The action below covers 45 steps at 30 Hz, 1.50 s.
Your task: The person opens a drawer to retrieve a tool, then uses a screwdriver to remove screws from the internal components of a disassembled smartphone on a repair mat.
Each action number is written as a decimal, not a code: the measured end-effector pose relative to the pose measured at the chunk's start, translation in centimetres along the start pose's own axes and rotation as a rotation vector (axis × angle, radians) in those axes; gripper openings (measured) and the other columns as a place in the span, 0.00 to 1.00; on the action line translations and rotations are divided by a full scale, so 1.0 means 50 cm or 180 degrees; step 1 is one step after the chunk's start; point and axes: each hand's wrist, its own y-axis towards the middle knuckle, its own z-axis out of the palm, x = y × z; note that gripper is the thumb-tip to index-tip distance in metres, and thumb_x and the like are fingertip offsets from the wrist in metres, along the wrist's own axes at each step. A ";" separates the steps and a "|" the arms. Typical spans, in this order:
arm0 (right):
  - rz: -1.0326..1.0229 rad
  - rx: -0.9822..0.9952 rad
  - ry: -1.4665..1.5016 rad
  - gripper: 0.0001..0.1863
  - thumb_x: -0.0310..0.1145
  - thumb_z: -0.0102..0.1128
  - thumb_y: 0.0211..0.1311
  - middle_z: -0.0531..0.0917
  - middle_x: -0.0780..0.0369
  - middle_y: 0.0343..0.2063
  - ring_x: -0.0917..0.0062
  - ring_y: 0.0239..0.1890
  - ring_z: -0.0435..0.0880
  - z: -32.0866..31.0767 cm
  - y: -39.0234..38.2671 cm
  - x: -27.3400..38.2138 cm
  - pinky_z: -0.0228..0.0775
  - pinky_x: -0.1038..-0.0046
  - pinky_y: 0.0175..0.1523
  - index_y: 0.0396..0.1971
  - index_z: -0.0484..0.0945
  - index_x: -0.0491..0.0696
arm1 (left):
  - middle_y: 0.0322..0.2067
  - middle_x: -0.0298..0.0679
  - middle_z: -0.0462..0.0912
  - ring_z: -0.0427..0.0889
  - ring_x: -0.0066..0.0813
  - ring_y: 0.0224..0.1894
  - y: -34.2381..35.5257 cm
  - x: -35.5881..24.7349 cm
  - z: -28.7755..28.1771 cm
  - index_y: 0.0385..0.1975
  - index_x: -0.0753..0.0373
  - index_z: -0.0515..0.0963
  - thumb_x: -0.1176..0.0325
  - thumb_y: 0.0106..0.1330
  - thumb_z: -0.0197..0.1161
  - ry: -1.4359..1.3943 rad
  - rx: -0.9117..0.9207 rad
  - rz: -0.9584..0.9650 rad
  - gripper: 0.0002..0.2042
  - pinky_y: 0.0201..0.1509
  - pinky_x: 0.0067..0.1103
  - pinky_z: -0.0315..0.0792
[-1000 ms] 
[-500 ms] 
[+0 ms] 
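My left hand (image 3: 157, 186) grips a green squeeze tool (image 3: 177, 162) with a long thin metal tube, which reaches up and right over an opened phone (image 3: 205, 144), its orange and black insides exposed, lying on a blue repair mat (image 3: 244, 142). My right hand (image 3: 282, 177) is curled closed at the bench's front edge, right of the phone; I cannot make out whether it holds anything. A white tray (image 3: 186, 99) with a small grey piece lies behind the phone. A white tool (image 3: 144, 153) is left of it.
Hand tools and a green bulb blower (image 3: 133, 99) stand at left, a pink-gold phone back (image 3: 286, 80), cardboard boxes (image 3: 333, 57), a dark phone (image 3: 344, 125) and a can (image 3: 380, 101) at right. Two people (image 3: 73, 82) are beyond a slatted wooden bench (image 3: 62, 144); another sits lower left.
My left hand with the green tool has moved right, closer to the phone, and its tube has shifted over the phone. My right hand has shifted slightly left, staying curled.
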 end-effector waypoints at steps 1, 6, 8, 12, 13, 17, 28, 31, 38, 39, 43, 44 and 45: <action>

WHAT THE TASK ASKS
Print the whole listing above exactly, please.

COMPLETED TASK
The action below covers 45 steps at 30 Hz, 1.50 s.
Your task: The person opens a drawer to retrieve a tool, then uses a screwdriver to remove screws from the internal components of a disassembled smartphone on a repair mat.
Each action number is written as a decimal, not a code: the measured end-effector pose relative to the pose measured at the chunk's start, translation in centimetres along the start pose's own axes and rotation as a rotation vector (axis × angle, radians) in those axes; gripper openings (measured) and the other columns as a place in the span, 0.00 to 1.00; on the action line translations and rotations are divided by a full scale, so 1.0 means 50 cm or 180 degrees; step 1 is one step after the chunk's start; point and axes: each hand's wrist, its own y-axis towards the middle knuckle, its own z-axis out of the palm, x = y × z; note that gripper is the thumb-tip to index-tip distance in metres, and thumb_x and the like are fingertip offsets from the wrist in metres, along the wrist's own axes at each step. A ";" separates the steps and a "|" the arms. Typical spans, in this order:
arm0 (right):
  - rz: -1.0326..1.0229 rad
  - rx: -0.9822..0.9952 rad
  - ry: -1.4665..1.5016 rad
  - gripper: 0.0001..0.1863
  - thumb_x: -0.0310..0.1145
  - thumb_z: -0.0102..0.1128
  - thumb_y: 0.0211..0.1311
  - middle_z: -0.0531..0.0917
  - middle_x: -0.0780..0.0369
  - middle_y: 0.0343..0.2063
  - ring_x: -0.0917..0.0062
  - ring_y: 0.0239..0.1890
  - ring_z: -0.0435..0.0880
  - z: -32.0866..31.0767 cm
  - y: -39.0234..38.2671 cm
  - x: -27.3400..38.2138 cm
  - pinky_z: -0.0228..0.0775
  - pinky_x: -0.1038..-0.0046
  - pinky_y: 0.0175..0.1523
  - index_y: 0.0396..0.1971
  - index_z: -0.0484..0.0945
  - index_x: -0.0491..0.0696
arm1 (left):
  - middle_y: 0.0322..0.2067
  - middle_x: -0.0298..0.0679
  - middle_z: -0.0462..0.0912
  - ring_z: -0.0427..0.0889
  - ring_x: -0.0066..0.0813
  - ring_y: 0.0224..0.1894
  - y: -34.2381..35.5257 cm
  - x: -35.5881..24.7349 cm
  - z: -28.7755..28.1771 cm
  - index_y: 0.0385..0.1975
  - index_x: -0.0753..0.0373
  - index_z: -0.0515..0.0963
  - thumb_x: -0.1176..0.0325
  - thumb_y: 0.0106..0.1330
  - thumb_z: -0.0197..0.1161
  - ry: -1.4359..1.3943 rad
  - rx: -0.9117..0.9207 rad
  - rz: -0.9584..0.9650 rad
  - gripper: 0.0002..0.2042
  - pinky_y: 0.0201..0.1509
  - pinky_x: 0.0067..0.1103
  - pinky_z: -0.0315..0.0792
[-1000 ms] 
[-500 ms] 
[+0 ms] 
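My left hand (image 3: 157, 186) grips a green squeeze tool (image 3: 177, 162) with a long thin metal tube, which reaches up and right over an opened phone (image 3: 205, 144), its orange and black insides exposed, lying on a blue repair mat (image 3: 244, 142). My right hand (image 3: 282, 177) is curled closed at the bench's front edge, right of the phone; I cannot make out whether it holds anything. A white tray (image 3: 186, 99) with a small grey piece lies behind the phone. A white tool (image 3: 144, 153) is left of it.
Hand tools and a green bulb blower (image 3: 133, 99) stand at left, a pink-gold phone back (image 3: 286, 80), cardboard boxes (image 3: 333, 57), a dark phone (image 3: 344, 125) and a can (image 3: 380, 101) at right. Two people (image 3: 73, 82) are beyond a slatted wooden bench (image 3: 62, 144); another sits lower left.
My left hand with the green tool has moved right, closer to the phone, and its tube has shifted over the phone. My right hand has shifted slightly left, staying curled.
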 end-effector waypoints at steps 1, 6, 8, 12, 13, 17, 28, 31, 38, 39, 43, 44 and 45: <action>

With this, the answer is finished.